Exercise objective:
I would like the lines below, from the one with "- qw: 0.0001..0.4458" through the one with "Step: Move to", copied exactly and without any pictures.

Data to process:
--------------------
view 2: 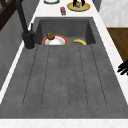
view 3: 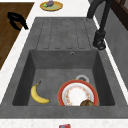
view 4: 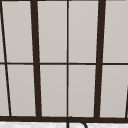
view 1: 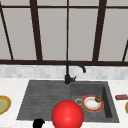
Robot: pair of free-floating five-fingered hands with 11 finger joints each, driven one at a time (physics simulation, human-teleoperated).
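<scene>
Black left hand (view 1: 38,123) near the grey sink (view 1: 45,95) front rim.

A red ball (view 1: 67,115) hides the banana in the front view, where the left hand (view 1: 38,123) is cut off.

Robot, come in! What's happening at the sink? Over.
Left hand hovering off sink's front edge, fingers curled, holding nothing. Banana and plate in the basin. Red ball blocks front view.

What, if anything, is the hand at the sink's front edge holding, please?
Nothing: the left hand hangs with curled fingers over the front edge of the sink, touching nothing.
</scene>
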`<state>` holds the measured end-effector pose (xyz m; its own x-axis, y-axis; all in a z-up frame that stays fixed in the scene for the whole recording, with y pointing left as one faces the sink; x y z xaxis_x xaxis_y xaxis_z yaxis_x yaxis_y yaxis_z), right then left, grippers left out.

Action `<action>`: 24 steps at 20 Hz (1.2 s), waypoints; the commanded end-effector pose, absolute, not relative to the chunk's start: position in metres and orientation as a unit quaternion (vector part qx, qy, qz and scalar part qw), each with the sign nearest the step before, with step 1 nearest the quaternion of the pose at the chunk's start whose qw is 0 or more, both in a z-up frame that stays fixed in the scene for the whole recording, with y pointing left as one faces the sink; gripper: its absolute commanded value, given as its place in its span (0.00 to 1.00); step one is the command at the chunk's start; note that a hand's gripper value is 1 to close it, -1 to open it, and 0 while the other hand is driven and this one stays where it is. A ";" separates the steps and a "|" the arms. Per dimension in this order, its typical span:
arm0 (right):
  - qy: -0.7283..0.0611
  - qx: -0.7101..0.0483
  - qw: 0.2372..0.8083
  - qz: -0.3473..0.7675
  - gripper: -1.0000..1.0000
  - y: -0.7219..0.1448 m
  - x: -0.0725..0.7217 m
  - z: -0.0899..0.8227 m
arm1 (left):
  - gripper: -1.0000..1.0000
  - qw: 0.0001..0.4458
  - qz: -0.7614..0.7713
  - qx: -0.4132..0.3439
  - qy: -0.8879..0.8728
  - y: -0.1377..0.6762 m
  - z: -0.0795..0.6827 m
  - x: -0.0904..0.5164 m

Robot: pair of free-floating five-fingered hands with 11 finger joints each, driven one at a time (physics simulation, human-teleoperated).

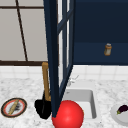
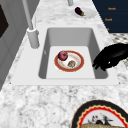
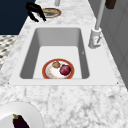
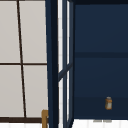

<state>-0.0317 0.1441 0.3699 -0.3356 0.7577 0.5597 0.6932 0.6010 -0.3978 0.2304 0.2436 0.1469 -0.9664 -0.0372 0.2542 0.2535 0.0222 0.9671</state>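
Observation:
My left hand hangs over the counter at the sink's front left corner, beside the lower edge of an open navy cabinet door. In the left side view the hand has its fingers relaxed and drooping over the sink's front rim, with nothing in them. The right side view places the hand close to a dark-rimmed plate. In the sink lies a red-rimmed plate with a red round fruit and a small brown item. A large red ball is low in the front view.
The cabinet above holds a small jar on its lower shelf. The dark-rimmed plate sits on the left counter. A white plate with an eggplant sits on the right. The faucet stands behind the sink, and a wooden post behind the hand.

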 end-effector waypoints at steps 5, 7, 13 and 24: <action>-0.801 -0.455 0.380 0.086 0.00 0.141 0.001 0.339 | 0.50 0.105 -0.695 -0.076 -0.707 0.244 0.147 0.230; -0.803 -0.451 0.376 0.096 0.00 0.136 0.004 0.332 | 0.50 0.105 -0.695 -0.076 -0.707 0.244 0.147 0.230; -0.798 -0.462 0.362 0.138 0.00 0.125 0.001 0.313 | 0.50 0.105 -0.695 -0.076 -0.707 0.244 0.147 0.230; -0.784 -0.445 0.392 0.184 0.00 0.077 -0.009 0.286 | 0.50 0.105 -0.695 -0.076 -0.707 0.244 0.147 0.230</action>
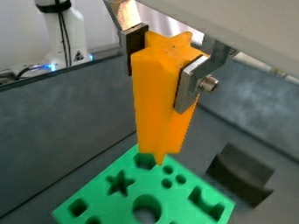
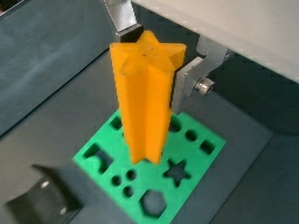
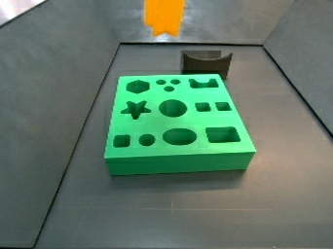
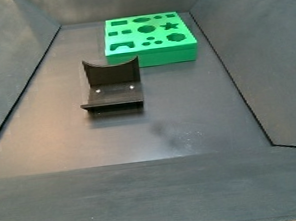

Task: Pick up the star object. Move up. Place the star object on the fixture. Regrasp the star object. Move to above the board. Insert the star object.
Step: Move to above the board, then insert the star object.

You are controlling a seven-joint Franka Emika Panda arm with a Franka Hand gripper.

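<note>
1 claw (image 1: pixel 166 59) gripping star object (image 1: pixel 160 101), above board (image 1: pixel 117 206)

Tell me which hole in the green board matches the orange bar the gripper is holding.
The star hole in the board. Only it has the pointed outline of the bar end; the gripper holds that bar upright above the board.

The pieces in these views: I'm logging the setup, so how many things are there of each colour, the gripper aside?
Orange: 1, the star object, held upright in the gripper above the board.
Green: 1, the board.
Dark grey-black: 1, the fixture, on the floor beside the board.
Total: 3.
</note>
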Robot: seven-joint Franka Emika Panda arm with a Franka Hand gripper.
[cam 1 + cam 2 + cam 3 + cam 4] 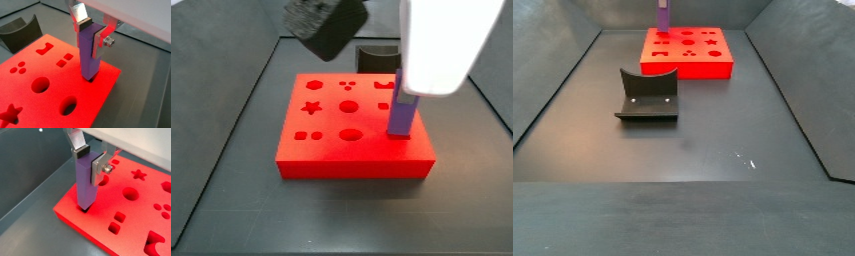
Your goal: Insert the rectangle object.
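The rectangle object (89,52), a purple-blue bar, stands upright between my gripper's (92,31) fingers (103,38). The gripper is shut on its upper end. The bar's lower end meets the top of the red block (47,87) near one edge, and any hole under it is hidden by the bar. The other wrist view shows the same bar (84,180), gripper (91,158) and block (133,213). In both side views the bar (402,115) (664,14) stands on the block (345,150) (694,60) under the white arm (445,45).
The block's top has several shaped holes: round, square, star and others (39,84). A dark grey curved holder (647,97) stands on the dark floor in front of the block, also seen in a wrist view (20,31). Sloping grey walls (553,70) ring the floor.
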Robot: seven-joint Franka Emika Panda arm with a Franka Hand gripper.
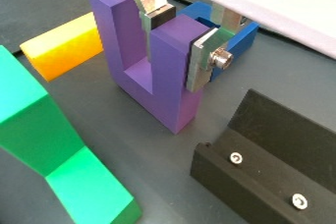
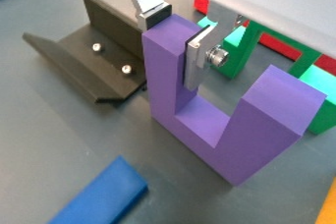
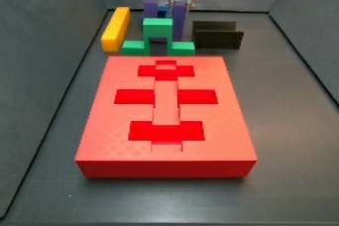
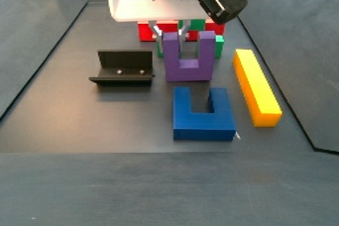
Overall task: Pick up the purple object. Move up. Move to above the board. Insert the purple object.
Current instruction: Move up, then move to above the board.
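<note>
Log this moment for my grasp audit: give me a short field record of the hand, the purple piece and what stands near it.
hand: low over the floor, fingers either side of one prong
purple object: upright on the floor, prongs up
grasp: plates against the prong; not lifted
board: red, cut-outs unfilled
fixture: beside the purple object
yellow bar: on its other side

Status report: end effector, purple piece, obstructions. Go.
End effector low, its fingers straddling one prong of the purple object. Object upright on the floor, not lifted. Fixture close beside. Board unoccupied.
</note>
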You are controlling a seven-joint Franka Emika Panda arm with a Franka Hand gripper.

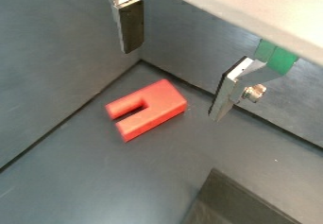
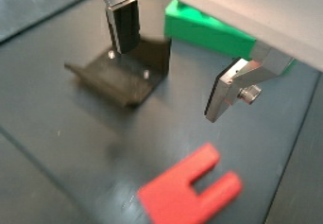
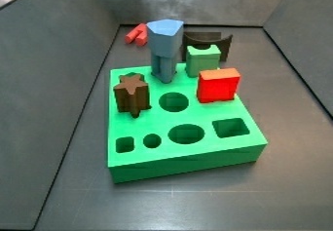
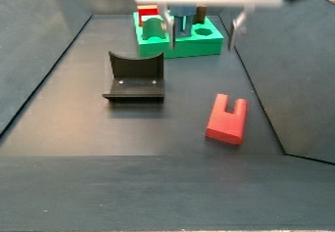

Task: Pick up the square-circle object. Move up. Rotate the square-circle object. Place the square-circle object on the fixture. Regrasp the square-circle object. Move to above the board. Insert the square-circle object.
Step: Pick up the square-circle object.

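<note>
Dull-red, the square-circle object (image 1: 146,109) lies flat on the dark floor, apart from the fixture (image 2: 124,69) and well away from the green board (image 3: 180,121); in these views it looks more like a notched block than a stemmed peg. Lying free with bare floor around it, it should be easy to reach from above. The hand (image 1: 182,60) hangs over it, its silver fingers (image 1: 130,25) spread open and empty, so the pick-up is not yet begun

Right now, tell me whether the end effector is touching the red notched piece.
Apart. In both wrist views the open end effector hangs above the floor, with bare floor between its fingers and the red notched piece.
</note>
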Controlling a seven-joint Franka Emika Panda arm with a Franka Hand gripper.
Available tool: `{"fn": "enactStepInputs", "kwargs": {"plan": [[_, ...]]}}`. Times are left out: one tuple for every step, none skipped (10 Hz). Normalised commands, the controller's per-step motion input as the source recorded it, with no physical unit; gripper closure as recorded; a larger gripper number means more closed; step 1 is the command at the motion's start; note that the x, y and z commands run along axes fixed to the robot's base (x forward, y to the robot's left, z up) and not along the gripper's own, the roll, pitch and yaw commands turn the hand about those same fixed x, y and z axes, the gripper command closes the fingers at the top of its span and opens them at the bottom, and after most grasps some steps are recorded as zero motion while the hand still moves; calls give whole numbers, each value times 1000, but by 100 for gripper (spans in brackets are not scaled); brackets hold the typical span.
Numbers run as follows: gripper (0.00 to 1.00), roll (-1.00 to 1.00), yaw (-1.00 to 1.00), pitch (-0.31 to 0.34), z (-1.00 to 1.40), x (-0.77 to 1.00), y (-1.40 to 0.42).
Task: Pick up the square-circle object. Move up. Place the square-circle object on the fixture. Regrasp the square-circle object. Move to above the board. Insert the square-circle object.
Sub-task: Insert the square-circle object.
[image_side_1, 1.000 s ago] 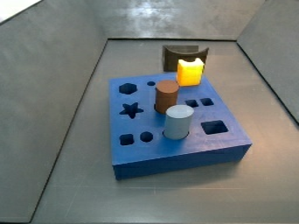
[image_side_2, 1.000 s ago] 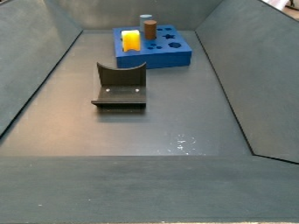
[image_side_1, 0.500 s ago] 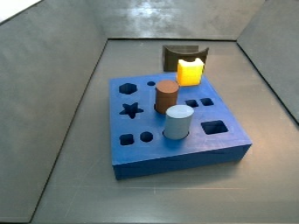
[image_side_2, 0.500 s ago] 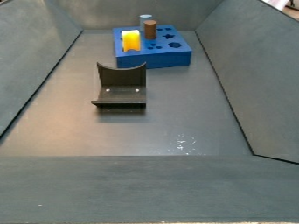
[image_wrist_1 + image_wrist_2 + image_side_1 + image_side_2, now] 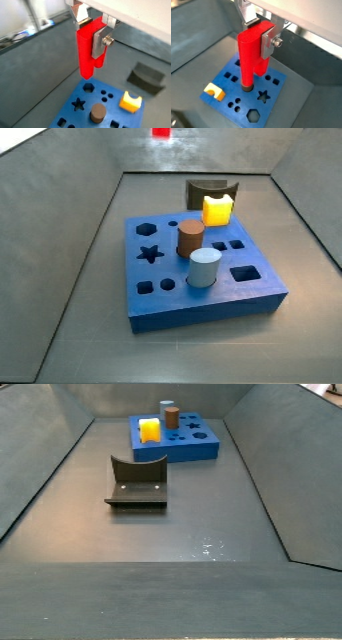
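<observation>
In both wrist views my gripper [image 5: 91, 39] [image 5: 258, 42] is shut on the square-circle object [image 5: 85, 55] [image 5: 248, 60], a long bright red piece that hangs down from between the silver fingers [image 5: 99, 44]. It hangs high over the blue board [image 5: 75, 95] [image 5: 234, 97]. In a side view only the red tip [image 5: 162, 133] shows, at the frame's upper edge, far above the board [image 5: 201, 293]; the gripper itself is out of frame there. The dark fixture [image 5: 136, 481] [image 5: 205, 188] [image 5: 147, 77] stands on the floor beside the board [image 5: 201, 446].
A yellow block [image 5: 218, 210] [image 5: 131, 101] [image 5: 214, 91] sits at the board's corner nearest the fixture. A brown cylinder [image 5: 191, 236] [image 5: 98, 112] and a grey cylinder [image 5: 203, 268] stand upright in the board. Sloped grey walls enclose the floor.
The red tip of the held piece has come into a side view at its upper edge. Board, pegs and fixture have not moved.
</observation>
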Motion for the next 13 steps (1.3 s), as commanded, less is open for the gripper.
{"fn": "enactStepInputs", "kwargs": {"plan": [[100,0,-1000,0,-657,0,0],[100,0,-1000,0,-663,0,0],[100,-29,0,-6,-183,109,0],[100,0,0,0,0,-49,40],[100,-3,-583,9,0,-106,-474],[100,0,-826,14,-46,0,-374],[100,0,-754,19,-60,0,-423],[100,-29,-729,0,-214,0,-406],[100,-43,-874,0,-177,0,-257],[100,-43,-886,0,-169,0,-246],[100,-37,-923,0,-200,0,-206],[100,-43,-954,0,-226,0,-157],[100,-59,-980,-10,-251,0,-106]]}}
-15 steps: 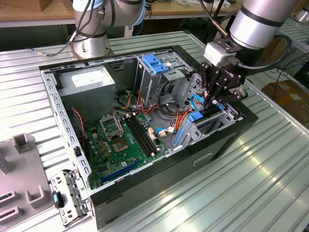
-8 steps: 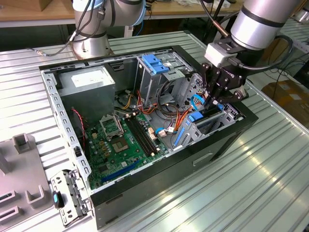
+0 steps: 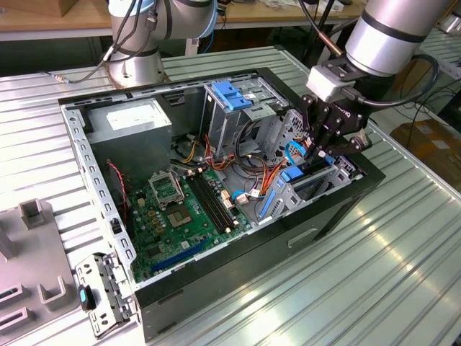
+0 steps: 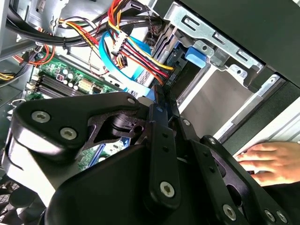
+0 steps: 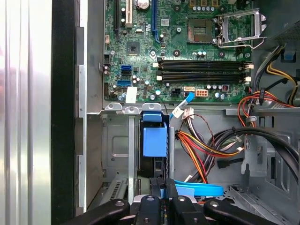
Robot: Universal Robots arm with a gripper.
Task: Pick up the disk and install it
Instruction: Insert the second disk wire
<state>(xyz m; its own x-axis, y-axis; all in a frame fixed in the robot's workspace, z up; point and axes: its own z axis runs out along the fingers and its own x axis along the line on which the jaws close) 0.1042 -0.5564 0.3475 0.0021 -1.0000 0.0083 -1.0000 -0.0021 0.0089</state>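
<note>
first wrist view | disk [image 5: 154, 140] glossy blue rectangular tab | ribbed metal table [image 5: 26, 112]

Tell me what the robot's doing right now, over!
Gripper low over the computer case's drive bay, fingers look shut. Disk standing in the bay slot beneath. Wires beside it; a person's hand rests outside the case.

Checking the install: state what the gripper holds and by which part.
The gripper appears shut on the disk, at its end nearest the wrist; the disk stands in the drive bay.

Open PC case [image 3: 216, 180] on ribbed table [image 3: 374, 274].
</note>
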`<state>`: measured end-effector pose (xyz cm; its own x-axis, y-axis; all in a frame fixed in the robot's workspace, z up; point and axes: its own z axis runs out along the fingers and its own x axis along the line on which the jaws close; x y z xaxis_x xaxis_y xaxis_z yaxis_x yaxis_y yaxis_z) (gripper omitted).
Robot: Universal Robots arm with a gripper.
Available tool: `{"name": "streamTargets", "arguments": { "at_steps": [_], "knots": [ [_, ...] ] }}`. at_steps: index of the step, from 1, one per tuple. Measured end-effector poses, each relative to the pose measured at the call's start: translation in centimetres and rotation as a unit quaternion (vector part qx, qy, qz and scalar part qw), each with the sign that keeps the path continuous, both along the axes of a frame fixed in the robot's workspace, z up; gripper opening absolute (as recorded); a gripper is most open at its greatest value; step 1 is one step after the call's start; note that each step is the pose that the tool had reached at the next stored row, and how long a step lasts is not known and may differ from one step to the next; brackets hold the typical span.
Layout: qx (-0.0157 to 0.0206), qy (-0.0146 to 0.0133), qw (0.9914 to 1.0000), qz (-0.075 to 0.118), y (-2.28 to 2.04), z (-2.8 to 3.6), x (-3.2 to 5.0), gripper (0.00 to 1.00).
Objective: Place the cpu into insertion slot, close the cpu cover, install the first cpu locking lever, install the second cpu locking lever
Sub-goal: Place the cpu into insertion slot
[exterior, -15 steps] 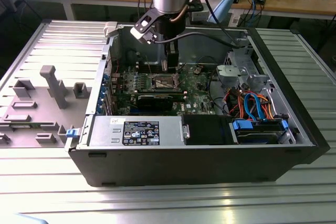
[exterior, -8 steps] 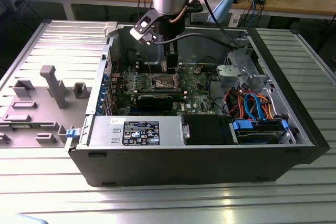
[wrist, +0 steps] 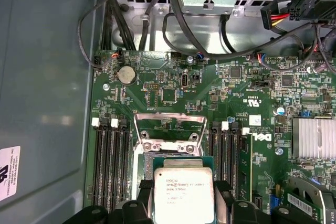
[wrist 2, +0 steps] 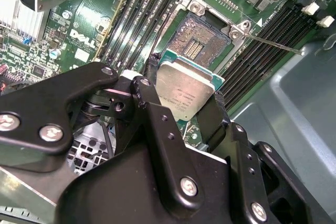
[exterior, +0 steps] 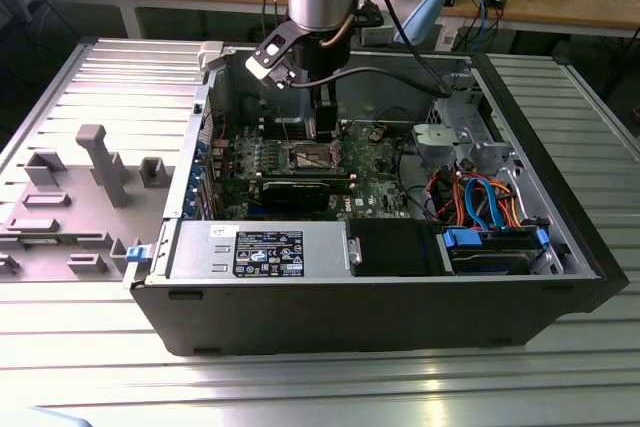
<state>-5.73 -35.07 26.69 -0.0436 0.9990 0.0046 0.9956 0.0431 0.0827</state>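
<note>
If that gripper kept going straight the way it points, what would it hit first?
Probably the open insertion slot: the cpu that the gripper holds between its jaws hangs above it and would touch first, though exact alignment is hard to judge.

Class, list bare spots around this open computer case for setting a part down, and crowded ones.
Free: the ribbed table in front of the case. Crowded: the board around the insertion slot, where the pincer holds the cpu; the cables.

The hand grips the cpu by its edges, just beside the open insertion slot.
</note>
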Motion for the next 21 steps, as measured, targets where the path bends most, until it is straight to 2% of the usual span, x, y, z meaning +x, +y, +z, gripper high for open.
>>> {"name": "streamTargets", "arguments": {
  "at_steps": [6, 8, 17, 21],
  "knots": [
    [0.0, 0.0, 1.0, 0.0, 0.0, -0.17, -0.06, 0.55],
    [0.0, 0.0, 1.0, 0.0, 0.0, -1.26, -0.43, 0.55],
    [-0.0002, 0.0, 1.0, 0.0, 0.07, -1.53, -0.45, 0.55],
    [-0.0036, -0.0001, 0.99999, 0.0, 0.27, -1.69, -0.44, 0.55]
  ]
}}
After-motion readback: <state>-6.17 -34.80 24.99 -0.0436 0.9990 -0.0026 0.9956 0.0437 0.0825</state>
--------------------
Task solution:
  - qw: 0.0001..0.4458
  - qz: -0.7614..0.7713
  - qx: -0.4132..0.3439
  - qy: -0.8879..0.8728
  - y: -0.1377..0.6762 m
  - z: -0.0795..0.6827 m
  - x: -0.0904..0.5164 m

Robot: pair of free-floating five-fingered hands with 11 finger joints each, driven one at a time (physics simulation, human-teleoperated).


<state>-0.0317 0.1441 0.3699 -0.3356 0.7577 0.5597 0.6932 0.6010 -0.3978 0.2304 0.2436 0.1469 -0.9664 -0.0372 0.2542 0.2535 0.0222 0.9671</state>
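Observation:
My left hand hangs over the counter at the sink's front left corner, beside the lower edge of an open navy cabinet door. In the left side view the hand has its fingers relaxed and drooping over the sink's front rim, with nothing in them. The right side view places the hand close to a dark-rimmed plate. In the sink lies a red-rimmed plate with a red round fruit and a small brown item. A large red ball is low in the front view.
The cabinet above holds a small jar on its lower shelf. The dark-rimmed plate sits on the left counter. A white plate with an eggplant sits on the right. The faucet stands behind the sink, and a wooden post behind the hand.
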
 end-effector waypoints at steps 5, 7, 13 and 24: <action>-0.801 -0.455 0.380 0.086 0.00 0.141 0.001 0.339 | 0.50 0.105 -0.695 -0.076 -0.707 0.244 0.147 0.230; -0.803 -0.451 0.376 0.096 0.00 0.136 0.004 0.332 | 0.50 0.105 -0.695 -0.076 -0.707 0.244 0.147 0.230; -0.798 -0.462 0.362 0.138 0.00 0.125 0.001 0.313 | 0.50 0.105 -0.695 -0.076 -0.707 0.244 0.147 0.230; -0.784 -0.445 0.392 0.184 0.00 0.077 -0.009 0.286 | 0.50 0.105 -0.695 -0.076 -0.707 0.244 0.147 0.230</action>

Task: Pick up the star object. Move up. Place the star object on the fixture. Regrasp the star object. Move to above the board. Insert the star object.
Step: Move to above the board, then insert the star object.

No other output is needed; the exercise is complete.